▸ **What to do**: Nothing but the lines from the start of the data through the line with "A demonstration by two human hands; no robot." should appear in the answer, each retyped exactly, and pictures should not.

▸ **Dataset content**:
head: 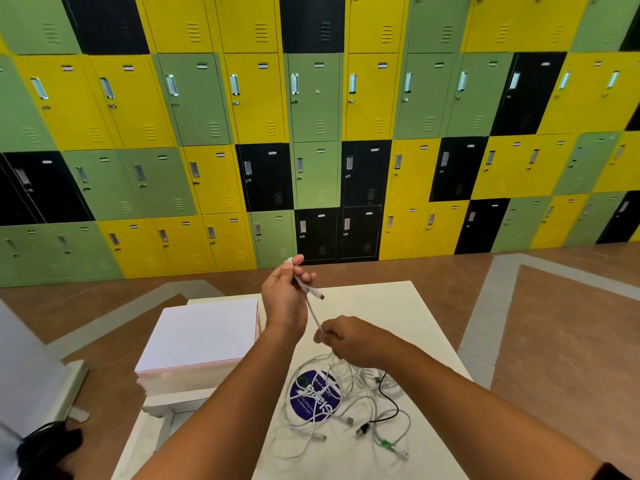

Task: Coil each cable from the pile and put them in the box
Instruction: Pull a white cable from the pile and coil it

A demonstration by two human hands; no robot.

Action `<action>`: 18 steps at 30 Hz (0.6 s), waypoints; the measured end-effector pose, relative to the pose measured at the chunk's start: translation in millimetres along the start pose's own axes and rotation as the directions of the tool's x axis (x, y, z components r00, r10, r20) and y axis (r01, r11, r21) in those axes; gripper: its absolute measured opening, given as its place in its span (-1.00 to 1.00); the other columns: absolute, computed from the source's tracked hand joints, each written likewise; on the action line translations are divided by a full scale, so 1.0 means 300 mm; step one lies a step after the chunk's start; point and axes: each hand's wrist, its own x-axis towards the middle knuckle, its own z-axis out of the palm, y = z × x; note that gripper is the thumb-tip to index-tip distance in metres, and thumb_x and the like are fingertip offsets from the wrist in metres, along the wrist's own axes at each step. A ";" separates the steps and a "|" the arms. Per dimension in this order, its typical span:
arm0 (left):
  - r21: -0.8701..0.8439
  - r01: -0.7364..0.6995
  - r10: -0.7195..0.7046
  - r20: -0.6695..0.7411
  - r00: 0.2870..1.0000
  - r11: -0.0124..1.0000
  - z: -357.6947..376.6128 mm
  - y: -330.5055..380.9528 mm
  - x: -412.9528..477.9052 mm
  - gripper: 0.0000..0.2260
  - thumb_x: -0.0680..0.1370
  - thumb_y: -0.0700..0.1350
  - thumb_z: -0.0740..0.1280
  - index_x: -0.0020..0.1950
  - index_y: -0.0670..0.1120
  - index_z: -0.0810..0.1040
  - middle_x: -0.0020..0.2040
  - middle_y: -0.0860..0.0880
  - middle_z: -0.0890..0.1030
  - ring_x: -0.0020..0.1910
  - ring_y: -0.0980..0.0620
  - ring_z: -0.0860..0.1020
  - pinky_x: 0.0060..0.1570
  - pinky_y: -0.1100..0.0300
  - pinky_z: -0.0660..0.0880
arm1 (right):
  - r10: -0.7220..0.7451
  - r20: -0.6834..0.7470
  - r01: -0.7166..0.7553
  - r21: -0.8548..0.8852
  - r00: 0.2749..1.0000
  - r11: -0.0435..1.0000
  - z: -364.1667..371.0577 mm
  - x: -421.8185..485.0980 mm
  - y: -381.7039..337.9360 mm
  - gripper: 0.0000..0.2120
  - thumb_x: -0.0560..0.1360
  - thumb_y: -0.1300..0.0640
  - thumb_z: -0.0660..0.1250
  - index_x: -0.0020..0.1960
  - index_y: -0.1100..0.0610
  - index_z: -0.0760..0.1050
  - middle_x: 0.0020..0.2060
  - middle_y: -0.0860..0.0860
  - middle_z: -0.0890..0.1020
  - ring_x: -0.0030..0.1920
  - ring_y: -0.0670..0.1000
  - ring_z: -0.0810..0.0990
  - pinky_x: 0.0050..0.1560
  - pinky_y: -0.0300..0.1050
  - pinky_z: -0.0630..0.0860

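Note:
A tangled pile of white cables, with one thin black cable among them, lies on the white table. My left hand is raised above the table and grips one white cable near its plug end. That cable runs down to my right hand, which pinches it lower, just above the pile. A white box with its lid shut stands at the table's left side.
A round blue sticker lies under the cables. Yellow, green and black lockers fill the wall behind. Brown floor surrounds the table. A dark bag sits at the lower left.

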 end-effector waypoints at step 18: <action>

▸ **Answer to this exercise**:
head: 

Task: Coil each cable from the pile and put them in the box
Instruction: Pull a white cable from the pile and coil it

A demonstration by two human hands; no robot.

For this exercise, nothing more remains to be given.